Atau fenomena lainnya, si miskin tak mau lagi berusaha dan memelas- melaskan dirinya agar dikasihani. Si kaya yang baik hati dan ikhlas membantu di manfaatkan, bahkan ada pihak- pihak yang menipunya di karenakan kebaikannya. Walhasil, bisa jadi kebaikan yang ada tadi berganti dengan rasa dengki. Kecewa karena i’tikad baiknya dimanfaatkan secara keliru.

Melihat beberapa kejadian diatas yang mungkin pernah kita alami, hati kita menjadi sangsi. Tak salah bila pemerintah pada bulan januari kemarin mengeluarkan peraturan yang akan menindak pengemis dan juga orang yang memberinya uang. ”Apa yang salah dengan syariat sedekah ?”,pertanyaan itu seakan menggantung di benak kita.

Yang salah bukan syariatnya. Tetapi subjek maupun objek yang melakukannya yang tidak memahami spirit sedekah dengan benar. Lihatlah betapa Rasulullah mengharagai orang- orang yang bersedekah. Begitu banyak nash- nash motivator untuk bersedekah. Dengan harapan orang- orang menjadi giat bersedekah. Sedekah menjadi bagian tak terpisahkan dari keseharian mereka. Sebagaimana Abu Bakar yang mensedekahkan semua hartanya tanpa menyisakan sedikitpun, “Cukup Allah dan Rasul-Nya bagi keluargaku” demikian ujarnya ketika Rasulullah menanyakan perihal keluarganya. Sehingga orang yang keadaan ekonominya pas- pasan pun termotivasi untuk mesedekahan hartanya walaupun sedikit. Orang miskin berlomba- lomba dengan giat berusaha agar bisa mensisihkan hartanya untuk di sedekahkan. Begitu mulianya orang yang bersedekah.
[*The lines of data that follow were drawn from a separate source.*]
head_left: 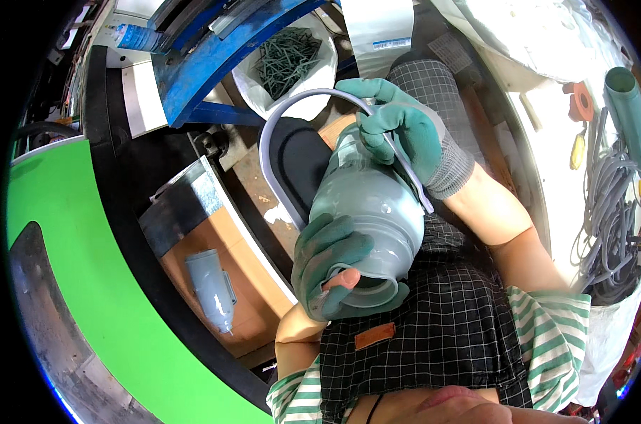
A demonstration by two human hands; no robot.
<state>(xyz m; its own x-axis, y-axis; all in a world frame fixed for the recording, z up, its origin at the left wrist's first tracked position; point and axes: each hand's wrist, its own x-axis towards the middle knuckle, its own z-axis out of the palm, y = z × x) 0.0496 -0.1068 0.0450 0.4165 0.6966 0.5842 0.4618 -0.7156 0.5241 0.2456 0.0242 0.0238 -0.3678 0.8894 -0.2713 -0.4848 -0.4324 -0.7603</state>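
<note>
I hold the grey plastic jug body (366, 212) over my lap, above my checked apron (433, 332) — my left hand (331, 265) with fingers curled round its open rim, my right hand (398, 127) pinching the thin curved handle strip (278, 124) against its top. Best to keep the smooth, glossy shell braced while seating the flexible strip — the knit gloves grip well.

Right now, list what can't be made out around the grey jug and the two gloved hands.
- Head view: the grey jug's underside, hidden by its own body.
- Inside its mouth, covered by the left hand.
- Where the curved grey handle strip meets the jug top, under the right hand.
- The dark pieces in the white bag: too small to identify.
- The second grey jug in the cardboard box: far side hidden.
</note>
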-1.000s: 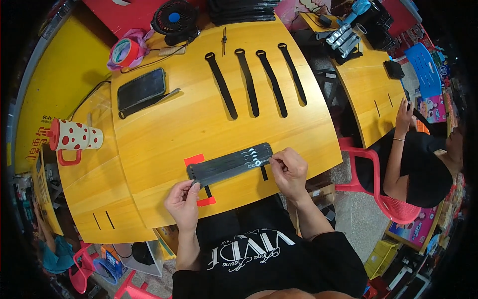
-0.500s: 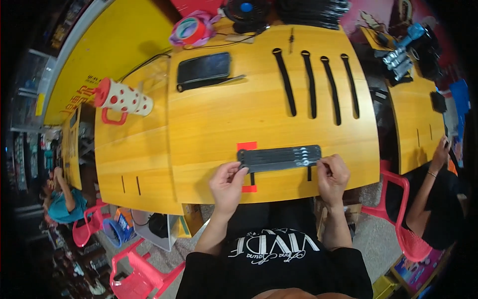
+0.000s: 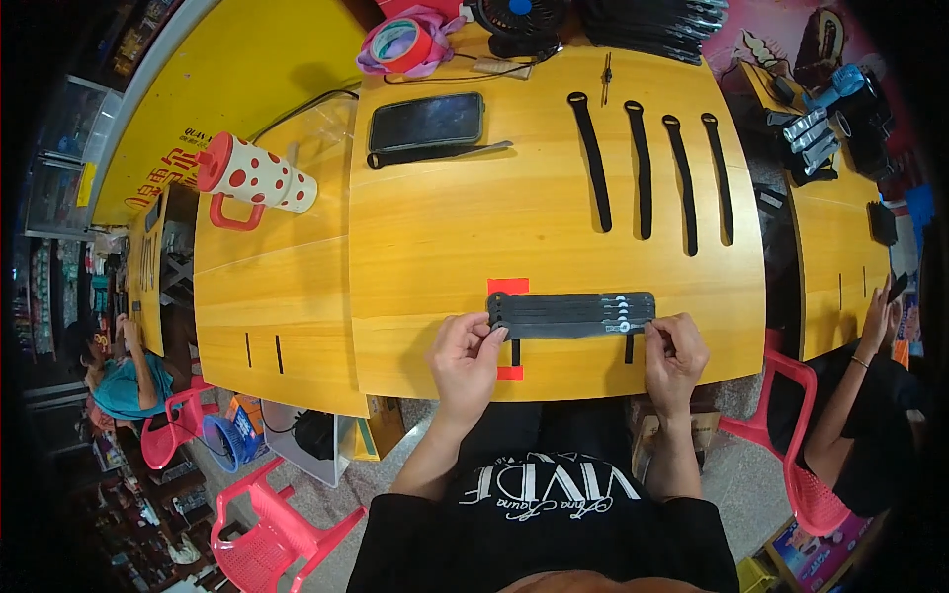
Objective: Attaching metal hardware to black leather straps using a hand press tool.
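A flat bundle of black straps point(image 3: 571, 314) lies across the near edge of the yellow wooden table point(image 3: 445, 247), over red tape marks point(image 3: 508, 287). My left hand point(image 3: 467, 358) pinches the bundle's left end. My right hand point(image 3: 674, 351) pinches its right end, where small white tags show. Several single black straps point(image 3: 652, 178) lie side by side farther back on the table.
A dark phone point(image 3: 426, 122) with a black strip lies at the back, a red-and-white dotted cup point(image 3: 252, 178) on its side at left, a tape roll point(image 3: 399, 42) and small fan point(image 3: 519, 20) behind. Another person point(image 3: 870, 395) sits at the right table. Red plastic chairs stand below.
The view shifted as my head moved; both hands stay at the ends of the strap bundle, which stays on the red marks.
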A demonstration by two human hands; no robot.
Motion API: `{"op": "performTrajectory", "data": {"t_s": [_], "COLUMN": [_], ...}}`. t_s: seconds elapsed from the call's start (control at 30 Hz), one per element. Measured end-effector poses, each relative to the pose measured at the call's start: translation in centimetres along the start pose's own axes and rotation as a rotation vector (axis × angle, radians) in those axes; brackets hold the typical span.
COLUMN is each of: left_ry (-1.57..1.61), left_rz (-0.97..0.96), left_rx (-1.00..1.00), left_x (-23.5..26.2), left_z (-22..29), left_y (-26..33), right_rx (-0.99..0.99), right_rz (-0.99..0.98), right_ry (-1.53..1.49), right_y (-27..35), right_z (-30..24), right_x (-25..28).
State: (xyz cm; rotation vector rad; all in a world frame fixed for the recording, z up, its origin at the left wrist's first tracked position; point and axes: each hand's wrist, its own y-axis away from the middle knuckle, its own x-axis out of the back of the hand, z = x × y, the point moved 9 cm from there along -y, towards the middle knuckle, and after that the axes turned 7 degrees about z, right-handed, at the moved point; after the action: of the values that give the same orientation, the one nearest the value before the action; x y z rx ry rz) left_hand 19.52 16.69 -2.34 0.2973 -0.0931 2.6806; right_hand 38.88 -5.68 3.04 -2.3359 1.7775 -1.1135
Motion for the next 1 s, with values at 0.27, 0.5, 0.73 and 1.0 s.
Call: {"op": "performTrajectory", "data": {"t_s": [0.27, 0.5, 0.73, 1.0], "left_ry": [-0.005, 0.020, -0.027, -0.037], "left_rz": [0.037, 0.065, 0.035, 0.050], "left_rx": [0.028, 0.024, -0.088, -0.186], "left_x": [0.1, -0.1, -0.2, 0.4], "left_z": [0.0, 0.6, 1.4, 1.5], "left_y": [0.0, -0.2, -0.5, -0.8], "right_rx": [-0.013, 0.002, 0.004, 0.076], "right_rz": [0.008, 0.004, 0.025, 0.042], "right_ry": [-0.004, 0.011, -0.020, -0.073], "right_y": [0.0, 0.0, 0.1, 0.8], "right_z": [0.0, 0.0, 0.2, 0.7], "right_x": [0.1, 0.0, 0.2, -0.6]}}
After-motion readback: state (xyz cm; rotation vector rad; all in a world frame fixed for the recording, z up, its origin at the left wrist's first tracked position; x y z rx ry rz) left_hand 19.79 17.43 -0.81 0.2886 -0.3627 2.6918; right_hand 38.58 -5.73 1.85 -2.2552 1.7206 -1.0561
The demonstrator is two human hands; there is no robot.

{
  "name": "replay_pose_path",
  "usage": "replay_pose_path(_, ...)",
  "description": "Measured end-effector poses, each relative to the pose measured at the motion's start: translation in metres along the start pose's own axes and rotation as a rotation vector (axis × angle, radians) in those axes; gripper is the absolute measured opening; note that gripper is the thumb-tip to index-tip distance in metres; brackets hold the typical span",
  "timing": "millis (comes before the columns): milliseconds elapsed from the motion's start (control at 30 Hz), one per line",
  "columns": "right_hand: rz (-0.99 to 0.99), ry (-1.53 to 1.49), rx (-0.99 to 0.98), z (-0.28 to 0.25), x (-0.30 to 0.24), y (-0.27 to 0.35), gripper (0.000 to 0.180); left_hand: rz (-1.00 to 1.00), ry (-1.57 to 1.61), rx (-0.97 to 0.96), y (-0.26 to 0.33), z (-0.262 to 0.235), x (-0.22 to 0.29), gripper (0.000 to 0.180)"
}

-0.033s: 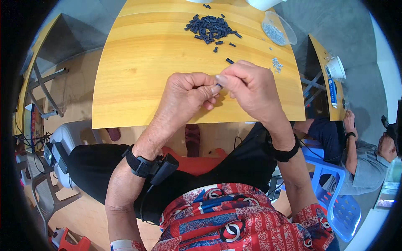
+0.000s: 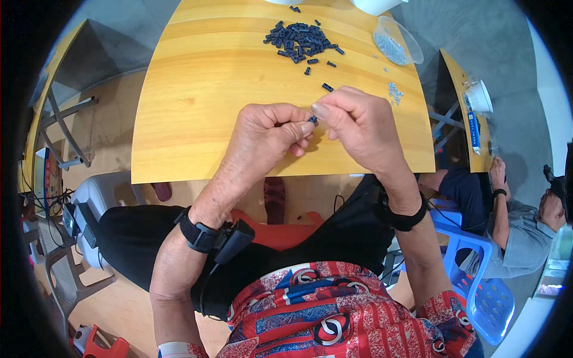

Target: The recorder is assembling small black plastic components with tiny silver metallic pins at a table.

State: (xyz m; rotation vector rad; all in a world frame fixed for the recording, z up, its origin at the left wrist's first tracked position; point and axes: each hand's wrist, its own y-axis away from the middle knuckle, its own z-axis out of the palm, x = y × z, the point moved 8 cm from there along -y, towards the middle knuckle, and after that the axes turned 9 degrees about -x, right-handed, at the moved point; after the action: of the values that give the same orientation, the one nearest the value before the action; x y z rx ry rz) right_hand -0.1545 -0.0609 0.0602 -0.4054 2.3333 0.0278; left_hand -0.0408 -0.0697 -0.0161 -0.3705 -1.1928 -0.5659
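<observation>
Over the near part of the table, my left hand (image 2: 261, 136) pinches a small black plastic part (image 2: 313, 120) between thumb and fingertips, with only its end showing. My right hand (image 2: 368, 128) meets it from the other side, thumb and forefinger pressed together at the part's tip. Whatever the right fingers hold is hidden. Just beyond my hands lies a single black plastic piece (image 2: 327, 87). Farther back is a heap of similar black pieces (image 2: 300, 40), with a few strays around it. Small silvery metal pieces (image 2: 394, 92) lie scattered past my right hand.
A clear plastic tub (image 2: 412, 45) of small metal pieces stands at the table's (image 2: 191, 89) far right. A white container (image 2: 373, 5) is cut off at the back edge. To the right, another person (image 2: 519, 232) sits beside a blue plastic chair (image 2: 486, 286) and a second table (image 2: 456, 77).
The fingers of my right hand have shifted slightly, and a bit more of the black part shows between my hands. My left hand stays in place.
</observation>
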Motion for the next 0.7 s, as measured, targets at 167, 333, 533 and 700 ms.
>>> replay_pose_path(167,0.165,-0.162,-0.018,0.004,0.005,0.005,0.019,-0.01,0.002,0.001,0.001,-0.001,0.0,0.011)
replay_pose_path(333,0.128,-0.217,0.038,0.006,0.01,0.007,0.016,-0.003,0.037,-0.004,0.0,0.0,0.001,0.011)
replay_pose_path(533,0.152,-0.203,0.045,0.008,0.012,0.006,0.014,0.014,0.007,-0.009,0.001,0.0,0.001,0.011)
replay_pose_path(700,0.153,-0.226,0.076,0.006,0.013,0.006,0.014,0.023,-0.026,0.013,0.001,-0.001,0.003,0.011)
Dalam lingkup suatu masyrakat, sebenarnya sedekah itu sendiri bisa menjadi program penstabilan kondisi ekonomi suatu masyarakat. Kesejahteraan sosial yang merata bisa terwujud bila program sedekah ini menjadi agenda yang tidak lepas dari keseharian setiap orang. Tidak ada lagi berita yang mengabarkan seorang nenek tua mati kelaparan di gubuknya, padahal tak jauh dari gubuknya sebuah perumahan mewah berdiri menjulang. Tidak ada lagi kisah tentang bayi yang dibuang orang tuanya di tempat pembuangan sampah, karena merasa tak sanggup lagi membiayai hidup. Yang kaya peduli dengan si miskin. Yang miskin merasa di perhatikan dan menghormati si kaya.

Sedekah memang ajaib. Sedekah memiliki berbagai macam faedah yang kadang tidak terpikirkan oleh kita. Jadi salah bila masih ada orang-orang yang berfikiran seperti di atas. Si kaya harus melapangkan hati untuk ikhlaskan sedikit hartanya disisihkan. Si miskin harus mawas diri dan berusaha supaya kelak dia menjadi si “tangan di atas”. Sedekah dengan spirit yang tepat menjadi solusi dari itu semua. Menghacurkan benteng yang memisahkan antara 2 golongan. Melembutkan hati si kaya dan menghilangkan prasangka si miskin. Mempebaiki kesenjangan sosial yang ada.